Broker Check








Q. What is the Difference Between a Financial Planner and a Financial Advisor?

Anyone can call themselves is a financial planner or advisor. Because of that, it’s essential to verify the qualifications and credentials of any “planner” or “advisor” before you trust someone with your financial present or future. 

At Coble Cravens, we take pride in being CERTIFIED FINANCIAL PLANNER™ professionals, committed to upholding the highest ethical standards. To earn the coveted CFP® designation, we undergo rigorous training and accumulate substantial experience in providing financial planning services to our valued clients. Only after successfully passing the comprehensive CFP® Certification Exam do we earn the privilege of calling ourselves CFP® professionals. To learn more about how a CFP® professional works for youwatch this video.

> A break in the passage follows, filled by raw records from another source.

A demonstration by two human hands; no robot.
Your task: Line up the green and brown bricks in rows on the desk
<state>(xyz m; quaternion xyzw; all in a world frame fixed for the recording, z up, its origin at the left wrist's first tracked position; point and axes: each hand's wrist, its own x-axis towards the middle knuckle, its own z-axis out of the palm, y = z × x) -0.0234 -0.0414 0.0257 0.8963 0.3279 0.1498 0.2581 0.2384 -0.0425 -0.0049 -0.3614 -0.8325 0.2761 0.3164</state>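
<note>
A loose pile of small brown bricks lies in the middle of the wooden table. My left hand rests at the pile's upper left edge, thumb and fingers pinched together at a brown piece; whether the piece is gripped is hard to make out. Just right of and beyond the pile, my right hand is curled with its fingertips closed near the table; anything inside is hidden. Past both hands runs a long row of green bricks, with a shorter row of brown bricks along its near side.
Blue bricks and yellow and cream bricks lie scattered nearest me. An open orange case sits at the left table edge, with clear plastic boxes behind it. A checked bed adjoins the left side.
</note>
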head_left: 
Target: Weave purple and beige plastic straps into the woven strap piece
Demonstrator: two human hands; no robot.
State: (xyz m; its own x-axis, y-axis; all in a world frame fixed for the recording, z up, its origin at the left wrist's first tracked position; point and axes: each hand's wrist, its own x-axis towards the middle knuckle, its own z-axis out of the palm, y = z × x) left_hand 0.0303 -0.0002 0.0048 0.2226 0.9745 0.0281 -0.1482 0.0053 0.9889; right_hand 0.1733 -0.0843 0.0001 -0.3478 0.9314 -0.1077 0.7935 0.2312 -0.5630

Generally, a financial planner is a professional who helps companies and individuals put together a plan to meet long-term financial goals.  By way of example, a financial planner might help you put together a plan for retirement that helps to match your retirement goals with your income sources. Or, a financial planner can help you budget and save for expense like a home purchase or paying for college education.

A financial advisor, is a broader title for a professional who helps you manage your money, including investments and other accounts. As such, a financial advisor might just help with managing your investments by putting together a portfolio for your taxable and tax-deferred accounts.

We recognize the significance of both roles in managing your finances effectively. As a cohesive team of financial planners and advisors, we are dedicated to understanding your complete financial picture, tailoring our strategies to suit your unique needs and objectives.



Q. What is a Fiduciary?

A fiduciary is an individual or institution entrusted with the authority to act on behalf of another person or entity, and it requires the highest level of trust, honesty, and loyalty. When serving as a fiduciary, the primary responsibility is to act in the best interests of the person or entity they represent, setting aside any personal motives or conflicts of interest. This ensures that the fiduciary prioritizes the optimal outcome for the specific situation they are handling.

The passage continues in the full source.